At the symposium, there was a small pocket of a new generation of worship leaders spreading across evangelicalism: PCA, Southern Baptist, Methodist/Wesleyan, Lutheran, Reformed Baptist, Non-denominational, Christian Reformed, and the Acts 29 network. I met Wes Crawford from Redeemer Kansas City, and Chuck Steddom and Marc Heinrich from Bethlehem Baptist (Minneapolis). I reconnected with the Sojourn folks from Louisville: Mike Cosper, Jamie Barnes, Brooks Ritter, Bobby Gilles, Rebecca Dennison. I was given nerdy Grand Rapids bookstore tours from one of my heroes, Kevin Twit of Indelible Grace (Nashville). I had meaningful conversations with Keith and Kristyn Getty.

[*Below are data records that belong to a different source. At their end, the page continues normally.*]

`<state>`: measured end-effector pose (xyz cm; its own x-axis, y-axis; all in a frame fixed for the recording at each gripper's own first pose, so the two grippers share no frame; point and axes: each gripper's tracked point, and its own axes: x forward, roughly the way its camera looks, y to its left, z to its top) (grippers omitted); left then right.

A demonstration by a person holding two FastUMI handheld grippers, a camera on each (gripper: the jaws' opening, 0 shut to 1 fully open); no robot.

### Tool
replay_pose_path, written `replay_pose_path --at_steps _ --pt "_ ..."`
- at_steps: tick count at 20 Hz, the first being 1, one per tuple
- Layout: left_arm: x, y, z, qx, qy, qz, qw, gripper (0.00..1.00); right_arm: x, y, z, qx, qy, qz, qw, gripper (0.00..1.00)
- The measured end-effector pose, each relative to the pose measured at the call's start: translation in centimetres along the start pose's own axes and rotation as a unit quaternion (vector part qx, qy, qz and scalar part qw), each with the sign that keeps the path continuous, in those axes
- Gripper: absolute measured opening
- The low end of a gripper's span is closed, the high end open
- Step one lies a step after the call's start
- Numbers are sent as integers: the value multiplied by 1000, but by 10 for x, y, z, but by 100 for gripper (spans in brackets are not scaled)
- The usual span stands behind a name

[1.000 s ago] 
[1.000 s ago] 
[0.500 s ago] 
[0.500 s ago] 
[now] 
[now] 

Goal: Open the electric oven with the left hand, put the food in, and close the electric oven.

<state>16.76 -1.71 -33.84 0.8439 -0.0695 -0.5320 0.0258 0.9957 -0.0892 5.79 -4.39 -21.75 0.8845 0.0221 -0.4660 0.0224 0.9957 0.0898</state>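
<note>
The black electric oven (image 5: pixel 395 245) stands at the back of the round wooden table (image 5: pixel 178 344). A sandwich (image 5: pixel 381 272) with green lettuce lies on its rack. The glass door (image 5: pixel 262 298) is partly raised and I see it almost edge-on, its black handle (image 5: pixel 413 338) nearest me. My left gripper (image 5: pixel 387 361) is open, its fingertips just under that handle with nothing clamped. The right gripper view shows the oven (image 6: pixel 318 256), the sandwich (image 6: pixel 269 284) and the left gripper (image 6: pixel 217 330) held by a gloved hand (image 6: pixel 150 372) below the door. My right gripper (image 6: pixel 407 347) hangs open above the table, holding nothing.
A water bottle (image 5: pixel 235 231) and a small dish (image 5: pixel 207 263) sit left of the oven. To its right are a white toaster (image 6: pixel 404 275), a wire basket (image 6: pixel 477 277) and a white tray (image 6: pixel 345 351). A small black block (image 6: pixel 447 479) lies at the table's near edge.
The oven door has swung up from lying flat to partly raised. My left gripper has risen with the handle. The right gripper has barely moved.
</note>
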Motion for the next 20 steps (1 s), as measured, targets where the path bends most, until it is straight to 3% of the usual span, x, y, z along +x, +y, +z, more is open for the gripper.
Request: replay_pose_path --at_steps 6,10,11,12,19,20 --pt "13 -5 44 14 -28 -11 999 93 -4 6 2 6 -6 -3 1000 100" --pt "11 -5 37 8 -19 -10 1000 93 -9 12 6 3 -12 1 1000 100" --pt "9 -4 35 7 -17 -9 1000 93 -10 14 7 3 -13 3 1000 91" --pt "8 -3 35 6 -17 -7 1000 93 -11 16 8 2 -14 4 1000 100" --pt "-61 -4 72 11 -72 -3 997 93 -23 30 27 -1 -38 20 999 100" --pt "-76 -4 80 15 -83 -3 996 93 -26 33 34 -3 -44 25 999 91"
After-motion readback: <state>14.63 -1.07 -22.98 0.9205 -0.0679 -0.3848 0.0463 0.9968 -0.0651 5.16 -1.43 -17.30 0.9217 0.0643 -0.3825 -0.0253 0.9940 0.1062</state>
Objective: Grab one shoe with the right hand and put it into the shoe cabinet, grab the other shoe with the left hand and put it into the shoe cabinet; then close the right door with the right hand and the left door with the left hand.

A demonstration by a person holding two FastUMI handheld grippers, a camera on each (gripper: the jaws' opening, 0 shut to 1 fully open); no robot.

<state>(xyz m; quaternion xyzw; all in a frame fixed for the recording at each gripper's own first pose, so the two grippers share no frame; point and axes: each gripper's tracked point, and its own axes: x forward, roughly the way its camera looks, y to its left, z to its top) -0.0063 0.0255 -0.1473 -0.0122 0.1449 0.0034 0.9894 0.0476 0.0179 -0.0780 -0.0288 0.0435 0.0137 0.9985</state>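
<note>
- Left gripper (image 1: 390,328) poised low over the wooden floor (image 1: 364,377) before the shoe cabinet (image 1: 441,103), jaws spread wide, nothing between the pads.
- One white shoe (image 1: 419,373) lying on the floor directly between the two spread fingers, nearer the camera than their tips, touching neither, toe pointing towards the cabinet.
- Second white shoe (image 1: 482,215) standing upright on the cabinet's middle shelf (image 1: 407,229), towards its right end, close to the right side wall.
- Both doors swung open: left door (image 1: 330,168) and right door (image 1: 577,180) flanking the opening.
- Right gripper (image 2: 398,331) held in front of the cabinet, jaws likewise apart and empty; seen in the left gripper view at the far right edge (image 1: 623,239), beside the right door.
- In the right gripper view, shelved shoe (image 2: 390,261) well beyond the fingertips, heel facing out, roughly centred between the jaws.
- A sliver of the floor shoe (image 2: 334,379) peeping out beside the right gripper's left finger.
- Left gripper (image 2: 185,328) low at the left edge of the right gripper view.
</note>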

And I met Calvin associates Greg Scheer and Matthew Westerholm (who actually works with students at neighboring Cornerstone University).
In my mind, as I survey this smorgasbord of great worship leaders, one thing is clear: the hymns movement is alive and well. Even more, the hymns movement is growing in appeal and influence in the next generation of evangelicals.
Aside from making albums of my own to contribute to the movement, the broader visionary goal that God has laid on my heart is to see that this grass roots endeavor become a force of change and influence in mainstream evangelical worship. I believe that this is going to happen when, in addition to producing our own music, we hymns movement folks band together for the greater good. We need more networking, more interaction, more resource-sharing, and more cross-promotion. We’re all barking about the same thing—more substance, more historicity, more theology, more ecclesiological connectivity, more diversity, more depth. The issue is that we’re all barking from different corners. We need to move to the center of the room and to start having some meaningful conversations with the mainstream evangelicals whose middle-room chant (mostly sounding to the tunes of CCLI’s top 40) is so loud that they’ve yet to hear us. I saw glimmers of that future day at this conference. These people are articulate, winsome, intelligent, gospel-centered, talented, and musical. They are what modern worship needs in the next generation.
It’s obvious that Kevin Twit and Indelible Grace plan on continuing what they’re doing, resources and funds permitting. The artists that contribute to those albums are only growing in influence and notoriety. Sojourn is cooking up the second installment of their Isaac Watts hymns project, this time with a more Americana flavor, headed up by Mike Cosper. Red Mountain is working on another album right now. Bruce Benedict continues to plug away at a Psalms of Ascents project. Sandra McCracken is in the middle of a hymns project. Jeremy Casella and a few others are diving into the Olney hymns (e.g. Newton, Cowper) for textual fodder. Sovereign Grace is prepping for albums gazillion-three, -four, and –five this year. I’ve been writing and preparing for our second album…we’ll hit the studio, Lord-willing, in early 2011.
The movement is astir and busy…and the fields are ripening unto harvest. Rock.